Dobo, BeritaJar.com: Puskesmas Siwalima Kecamatan Pulau-Pulau Aru Kabupaten Kepulauan Aru merayakan Hari Ulang Tahun (HUT) Ikatan Bidan Indonesia (IBI) yang ke-69, Rabu (24/06/2020) kemarin.
Acara tersebut dilaksanakan dengan sederhana di kantor Puskesmas Siwalima yang melibatkan Kepala Puskesmas, KTU, Para Dokter, dan seluruh staf Puskesmas  Siwalima.
Pada kesempatan itu, Kepala Puskesmas (Kapus) Hadija Hasyim, SKM menyampaikan selamat hari ulang tahun kepada Ikatan Bidan Indonesia (IDI) yang ke 69 di Kabupaten Kepulauan Aru.
“Untuk para Bidan Jargaria yang luar biasa, spesial untuk para bidan hebat Puskesmas siwalima. Terima kasih atas pelayanan yang tulus tanpa kenal lelah yang bidan-bidan berikan kepada masayarakat,” ucap Kapus Hadija.

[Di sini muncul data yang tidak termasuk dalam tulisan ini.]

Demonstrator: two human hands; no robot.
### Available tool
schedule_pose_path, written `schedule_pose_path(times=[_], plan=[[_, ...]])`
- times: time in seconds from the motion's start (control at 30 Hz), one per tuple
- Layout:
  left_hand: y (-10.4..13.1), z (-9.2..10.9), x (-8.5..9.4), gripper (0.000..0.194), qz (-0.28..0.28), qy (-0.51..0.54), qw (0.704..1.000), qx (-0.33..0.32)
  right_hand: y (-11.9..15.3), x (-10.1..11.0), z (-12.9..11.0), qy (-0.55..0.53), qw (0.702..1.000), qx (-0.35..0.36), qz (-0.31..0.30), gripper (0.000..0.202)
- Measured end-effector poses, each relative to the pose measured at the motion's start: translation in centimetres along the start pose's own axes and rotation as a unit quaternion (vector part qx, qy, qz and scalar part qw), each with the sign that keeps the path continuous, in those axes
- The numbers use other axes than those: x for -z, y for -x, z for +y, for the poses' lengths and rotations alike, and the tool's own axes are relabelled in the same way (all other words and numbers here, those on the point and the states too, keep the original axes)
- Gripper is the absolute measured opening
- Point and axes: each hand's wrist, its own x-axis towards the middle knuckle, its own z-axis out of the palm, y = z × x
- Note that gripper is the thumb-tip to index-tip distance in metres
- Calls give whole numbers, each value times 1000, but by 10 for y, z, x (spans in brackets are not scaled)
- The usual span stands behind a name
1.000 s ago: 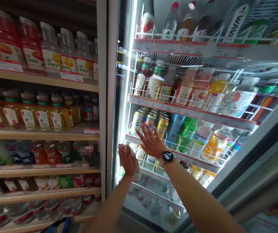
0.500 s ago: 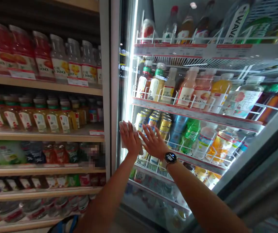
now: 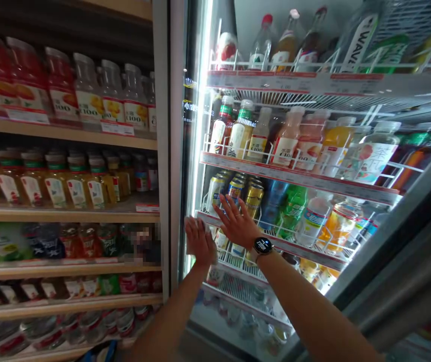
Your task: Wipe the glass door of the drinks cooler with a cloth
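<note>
My left hand [image 3: 199, 240] lies flat on the glass door of a lit drinks fridge, near its left edge. Under the palm it holds a pale cloth [image 3: 214, 254], mostly hidden and blurred. My right hand [image 3: 237, 222] is spread with its palm toward the glass, in front of the drink cans [image 3: 253, 198], and holds nothing. A dark round watch [image 3: 262, 246] sits on the right wrist. Behind the glass, a green bottle [image 3: 294, 211] stands to the right of that hand.
Left of the fridge frame [image 3: 164, 176], wooden shelves [image 3: 68, 216] carry rows of juice bottles [image 3: 87, 93]. Inside the fridge, wire racks with price strips [image 3: 298, 177] hold more bottles. A thick grey bar [image 3: 396, 281] slants across the lower right.
My left hand has slid down the glass with the cloth, away from the right hand. My right hand stays almost where it was on the door.
</note>
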Motion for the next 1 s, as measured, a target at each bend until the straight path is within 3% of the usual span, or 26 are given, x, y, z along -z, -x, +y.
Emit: schedule_pose_path(times=[0.17,0.27,0.37,0.57,0.67,0.73,0.9,1.0], plan=[[-90,29,-6,57,7,-6,1000,-4,0,-1,0,9,1000,7,20,76],[-103,35,-6,58,13,-12,1000,-12,0,-2,1,10,999,5,30,75],[-78,27,-7,58,14,-25,999,-31,0,-2,0,18,999,6,29,75],[7,-5,3,59,-15,-35,997,-65,1,0,0,-1,1000,2,0,78],[15,-14,8,59,-34,-34,994,-93,1,-1,0,-11,1000,-1,0,80],[-4,-12,8,58,-36,-29,995,-92,2,-2,2,-20,1000,3,-1,80],[-88,20,1,58,-7,5,999,-52,2,-1,1,-31,999,11,-4,79],[-112,33,-2,57,1,20,999,-29,3,-4,-7,-36,999,-25,4,74]])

Harapan Kapus Siwalima, pada hari ulang tahun IBI ini semoga para bidan tetap semangat mengedukasi dan mengajak para ibu-ibu agar tetap rajin melakukan kunjungan rutin di posyandu.
Selain itu lanjut dia, agar melakukan persalinan yang aman di fasilitas kesehatan sehingga dapat meningkatkan kualitas pelayanan serta kesehatan ibu dan anak.
“Semoga para bidan semakin solid, semakin semangat dalam memberikan pelayanan bagi masyarakat, dan jangan pernah lelah dalam melayani demi kesehatan Ibu dan Anak di Indonesia terutama Kabupaten Kepulauan Aru khususnya Kelurahan Siwalima,” katanya.
Dirinya juga menambahkan, tetap selalu melayani dengan sepenuh hati. “Salam sehat bagi kita semua,” tandas Kapus Siwalima.
Sementara itu, dokter Karina Wirajaya berharap agar para bidan terus meningkatkan kualitas Sumber Daya Manusia.
“Tentunya, agar bidan di Kabupaten Kepulauan Aru khususnya di Puskesmas Siwalima lebih profesional dalam bertugas,” katanya
Karina menjelaskan, peran bidan sangat penting dalam dunia kesehatan. Dia menambahkan, tantangan bidan kedepan akan semakin besar, seiring semakin banyaknya anggota IBI dari tahun ke tahun.
Oleh karenannya, diperlukan konsolidasi dan penguatan profesi dalam menghadapi tantangan tersebut.
“Kecintaan dengan Profesi menjadi modal awal untuk meningkatkan daya saing organisasi di masa yang akan datang,” pungkas Karina mengakhiri.